**YOUR GOAL**. All the lines below need to be transcribed exactly. Pictures get left out.

**DATA BLOCK**.
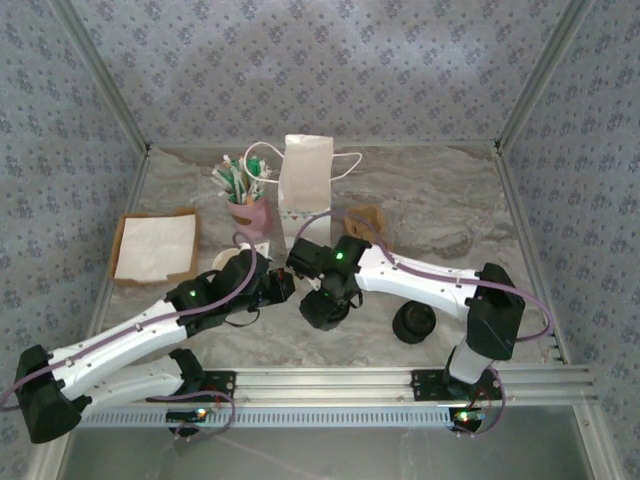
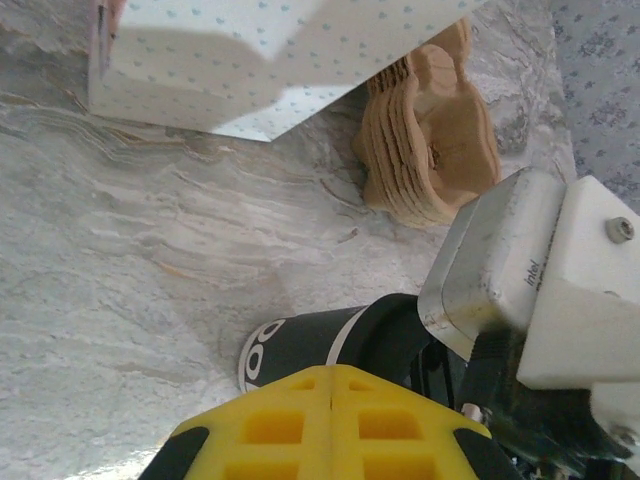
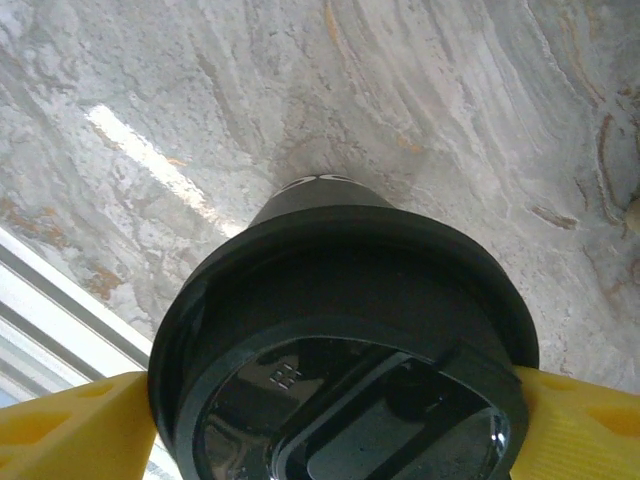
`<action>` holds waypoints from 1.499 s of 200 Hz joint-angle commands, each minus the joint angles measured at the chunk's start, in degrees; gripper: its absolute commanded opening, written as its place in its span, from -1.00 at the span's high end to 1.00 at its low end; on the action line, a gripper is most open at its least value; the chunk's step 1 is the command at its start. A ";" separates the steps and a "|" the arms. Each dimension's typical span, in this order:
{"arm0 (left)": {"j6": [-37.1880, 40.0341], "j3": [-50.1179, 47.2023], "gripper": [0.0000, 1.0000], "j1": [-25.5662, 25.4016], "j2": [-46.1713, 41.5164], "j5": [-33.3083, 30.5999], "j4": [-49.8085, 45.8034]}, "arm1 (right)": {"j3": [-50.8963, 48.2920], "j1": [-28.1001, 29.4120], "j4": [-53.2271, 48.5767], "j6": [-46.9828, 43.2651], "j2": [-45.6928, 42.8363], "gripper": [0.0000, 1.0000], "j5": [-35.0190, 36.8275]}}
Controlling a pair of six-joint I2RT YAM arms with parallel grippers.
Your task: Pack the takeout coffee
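- Done so far: the takeout coffee (image 3: 340, 300) is capped with its black lid.
- It has not been put in the white paper bag (image 1: 305, 175), which stands upright at the far side of the counter (image 1: 450, 215), well apart from the cup.
- Judged as left: the cup is to be carried to the bag and lowered in.
- The right end effector (image 3: 340, 425) is clamped on the lid's rim, one finger on each side. The cup appears to stand on the counter beneath it.
- The left end effector (image 2: 332, 400) is pressed together, empty, just beside the cup.

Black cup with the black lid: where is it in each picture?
Top external: the black cup with a round black plastic lid sits just below centre.
Left wrist: cup bottom centre, just beyond the shut left gripper.
Right wrist: cup lower middle, clasped by the right gripper.
Shared landmark: the grey marbled tabletop.
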 commanded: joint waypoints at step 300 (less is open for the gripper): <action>-4.40 -6.56 0.81 7.08 14.42 22.94 15.79 | -2.15 -0.60 4.13 -3.31 -4.10 -0.81 -1.59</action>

**EXERCISE RESPONSE**.
`<action>` holds waypoints from 1.499 s of 200 Hz joint-angle commands, each minus the joint angles measured at the chunk's start, in degrees; gripper: its absolute commanded opening, written as its place in its span, from -1.00 at the span's high end to 1.00 at its low end; on the action line, a gripper is most open at its least value; the chunk's step 1 is the command at its start. A ";" separates the steps and a "|" the arms. Each dimension's typical span, in this order:
{"arm0 (left)": {"j6": [-37.1880, 40.0341], "j3": [-50.1179, 47.2023], "gripper": [0.0000, 1.0000], "j1": [-25.5662, 25.4016], "j2": [-46.1713, 41.5164], "j5": [-33.3083, 30.5999], "j4": [-49.8085, 45.8034]}, "arm1 (right)": {"j3": [-50.8963, 48.2920], "j1": [-28.1001, 29.4120], "j4": [-53.2271, 48.5767], "j6": [-46.9828, 43.2651], "j2": [-45.6928, 42.8363], "gripper": [0.0000, 1.0000], "j5": [-35.0190, 36.8275]}}
Controlling a pair of six-joint I2RT YAM arms with parallel grippers.
Your task: Pack the takeout coffee
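- Done so far: the takeout coffee (image 3: 340, 300) is capped with its black lid.
- It has not been put in the white paper bag (image 1: 305, 175), which stands upright at the far side of the counter (image 1: 450, 215), well apart from the cup.
- Judged as left: the cup is to be carried to the bag and lowered in.
- The right end effector (image 3: 340, 425) is clamped on the lid's rim, one finger on each side. The cup appears to stand on the counter beneath it.
- The left end effector (image 2: 332, 400) is pressed together, empty, just beside the cup.

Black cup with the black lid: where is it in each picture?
Top external: the black cup with a round black plastic lid sits just below centre.
Left wrist: cup bottom centre, just beyond the shut left gripper.
Right wrist: cup lower middle, clasped by the right gripper.
Shared landmark: the grey marbled tabletop.
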 commanded: joint waypoints at step 300 (less is open for the gripper): <action>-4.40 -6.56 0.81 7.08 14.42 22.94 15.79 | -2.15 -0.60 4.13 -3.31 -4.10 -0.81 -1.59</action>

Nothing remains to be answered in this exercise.